You must tell your story. For that cause to which you have made a commitment, your perspective is unique; if you do not share it, the world will not have it. You alone employ the life experiences that guide your skills, making your contribution literally priceless to the rest of us.
Your voice is also yours alone. You can and should emulate heroes, learn from masters, and borrow insights to carry them forward into applications. But no one else can mix, fuse, integrate, refine, polish, and present the story the way you will. That makes it your sacred duty.
Jan Phillips, author of The Art of Original Thinking, captures the urgency succinctly, saying, “These are times to bring the inner outward, to engage our souls in every endeavor and express our meaning in the teeming marketplace.”

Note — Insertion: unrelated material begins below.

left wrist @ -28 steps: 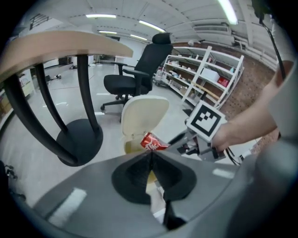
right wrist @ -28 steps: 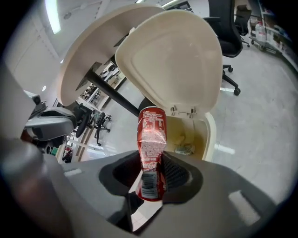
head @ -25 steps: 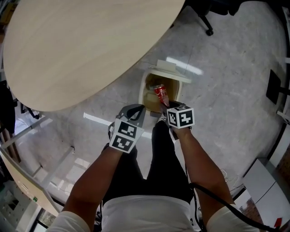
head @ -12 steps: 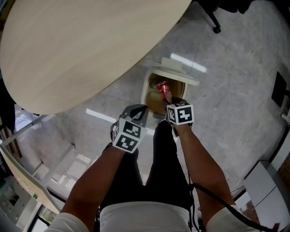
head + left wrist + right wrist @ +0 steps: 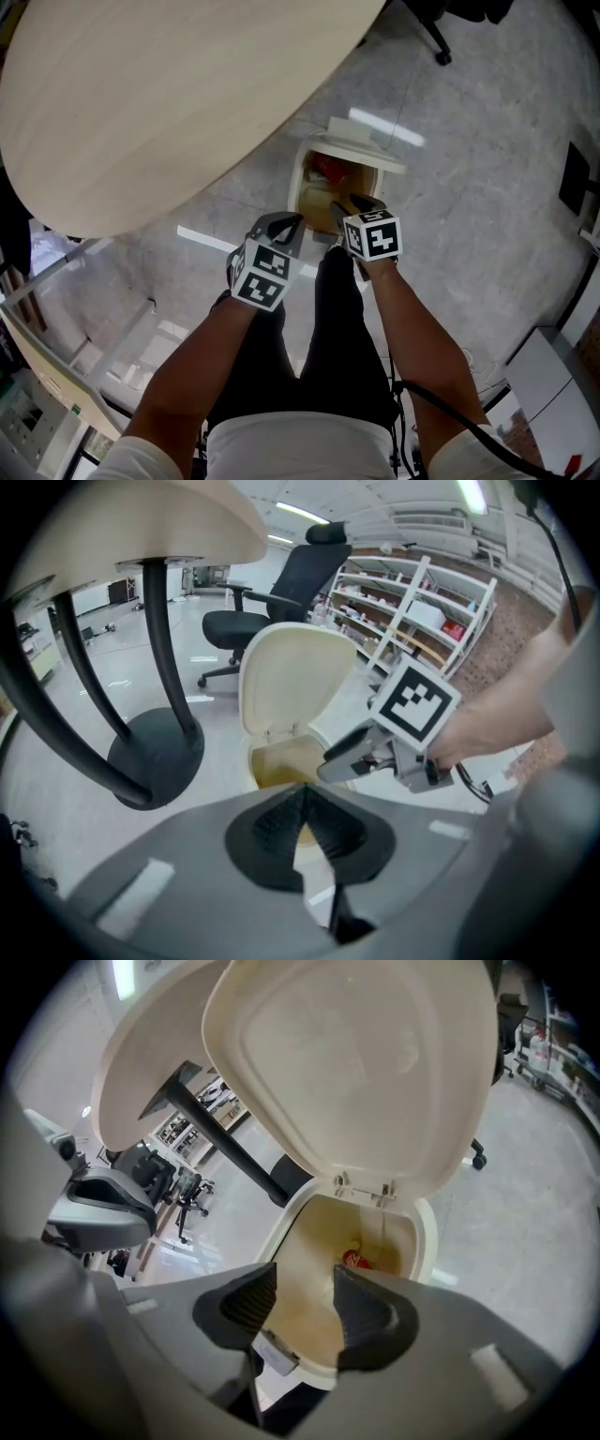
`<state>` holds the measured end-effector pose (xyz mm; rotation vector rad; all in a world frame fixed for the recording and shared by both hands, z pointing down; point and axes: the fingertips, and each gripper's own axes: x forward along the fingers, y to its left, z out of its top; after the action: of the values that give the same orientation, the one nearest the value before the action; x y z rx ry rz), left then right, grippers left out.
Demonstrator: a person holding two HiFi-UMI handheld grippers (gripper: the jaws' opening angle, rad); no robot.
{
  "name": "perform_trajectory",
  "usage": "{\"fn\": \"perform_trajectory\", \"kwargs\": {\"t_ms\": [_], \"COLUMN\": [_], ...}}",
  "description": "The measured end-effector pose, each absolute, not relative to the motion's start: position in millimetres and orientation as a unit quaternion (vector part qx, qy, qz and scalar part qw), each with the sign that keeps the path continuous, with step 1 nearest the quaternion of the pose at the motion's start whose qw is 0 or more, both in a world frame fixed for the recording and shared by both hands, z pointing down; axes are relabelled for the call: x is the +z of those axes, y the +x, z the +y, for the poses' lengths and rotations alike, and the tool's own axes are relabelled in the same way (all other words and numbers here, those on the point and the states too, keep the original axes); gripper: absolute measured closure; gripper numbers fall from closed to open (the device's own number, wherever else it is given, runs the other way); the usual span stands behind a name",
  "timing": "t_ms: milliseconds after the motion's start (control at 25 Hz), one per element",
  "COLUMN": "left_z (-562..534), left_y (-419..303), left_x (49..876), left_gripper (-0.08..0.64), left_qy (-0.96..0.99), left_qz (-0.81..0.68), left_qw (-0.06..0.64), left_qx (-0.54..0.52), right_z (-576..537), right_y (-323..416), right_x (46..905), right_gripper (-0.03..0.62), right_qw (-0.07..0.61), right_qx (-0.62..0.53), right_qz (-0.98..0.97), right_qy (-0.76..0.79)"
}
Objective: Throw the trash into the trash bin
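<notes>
The cream trash bin (image 5: 301, 181) stands on the floor with its lid (image 5: 356, 1063) swung up. A red can (image 5: 325, 167) lies inside the bin, and in the right gripper view the can (image 5: 357, 1260) rests at the bottom. My right gripper (image 5: 349, 202) hangs over the bin's near rim (image 5: 427, 1232); its jaws have just been opening and stand open with nothing between them (image 5: 305, 1309). My left gripper (image 5: 286, 225) is just left of the bin, its pads (image 5: 323, 829) together on nothing.
A round wooden table (image 5: 169, 84) overhangs the bin's left side; its dark pedestal base (image 5: 155, 757) stands close by. A black office chair (image 5: 281, 602) and shelves (image 5: 422, 621) stand beyond the bin. The person's legs are directly below the grippers.
The red can left the right gripper's jaws and dropped into the bin; those jaws spread apart. The left gripper sank slightly.
</notes>
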<state>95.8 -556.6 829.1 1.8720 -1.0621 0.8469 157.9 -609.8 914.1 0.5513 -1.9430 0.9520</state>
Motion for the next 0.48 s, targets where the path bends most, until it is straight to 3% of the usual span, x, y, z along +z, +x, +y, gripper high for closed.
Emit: {"fn": "perform_trajectory", "kwargs": {"t_ms": [320,480], "left_z": [-559,-563], "left_y": [91,90], "left_x": [802,776], "left_gripper": [0.552,0.552], "left_qy": [0.754,0.768], "left_qz": [-0.417,-0.412], "left_qw": [0.382,0.361], "left_qx": [0.333,0.331], "right_z": [-626,-623], "right_y": [170,168], "right_x": [857,825], "right_gripper": [0.401,0.457], "right_qw": [0.399,0.387], "right_qx": [0.392,0.378], "right_qz": [-0.799,-0.812], "right_qy": [0.223,0.219]}}
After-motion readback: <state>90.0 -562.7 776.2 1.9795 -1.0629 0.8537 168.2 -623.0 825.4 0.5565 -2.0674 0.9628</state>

Bring it out with shock-and-awe evidence and soul-stirring passion. You do not have to be a world-class orator or literary master. Rather, just be clear, concise, organized. You must keep your audience in mind in every paragraph. Do not inflate flimsy material. Make sure your strongest stuff frames your central message. In short, attend to it like a successful business presentation. You are in the business of making your strategic and significant contribution.
But relax about it. This book you will write in 2010 is not your only story. It does not have to (you should not try to) say everything you want to tell everybody. Better that it say one thing honestly and well, with simple truth and open heart. Other angles on your story—fresh perspective on your experience, new voices, breathtaking world changes, personal epiphanies—will enliven your writing along the way. I promise. That’s how it works.
The urgency is real. Your days and resources are numbered. The opportunities are bubbling over right now from the heat of needed change. Use the energy of that urgency (or the energy of your fear or your anger) to get the job done and the story written. “Because everything we do and everything we are is in jeopardy, and because the peril is immediate and unremitting, every person is the right person to act and every moment is the right moment to begin,” said Jonathan Schell.
Phillips adds, “Wherever we are, whatever we’re doing, there is always the chance to reveal the inner, to shed that light, to share our warmth with a shivering soul.”
Make your plans for 2010, and make them ambitious. First priority: tell your story.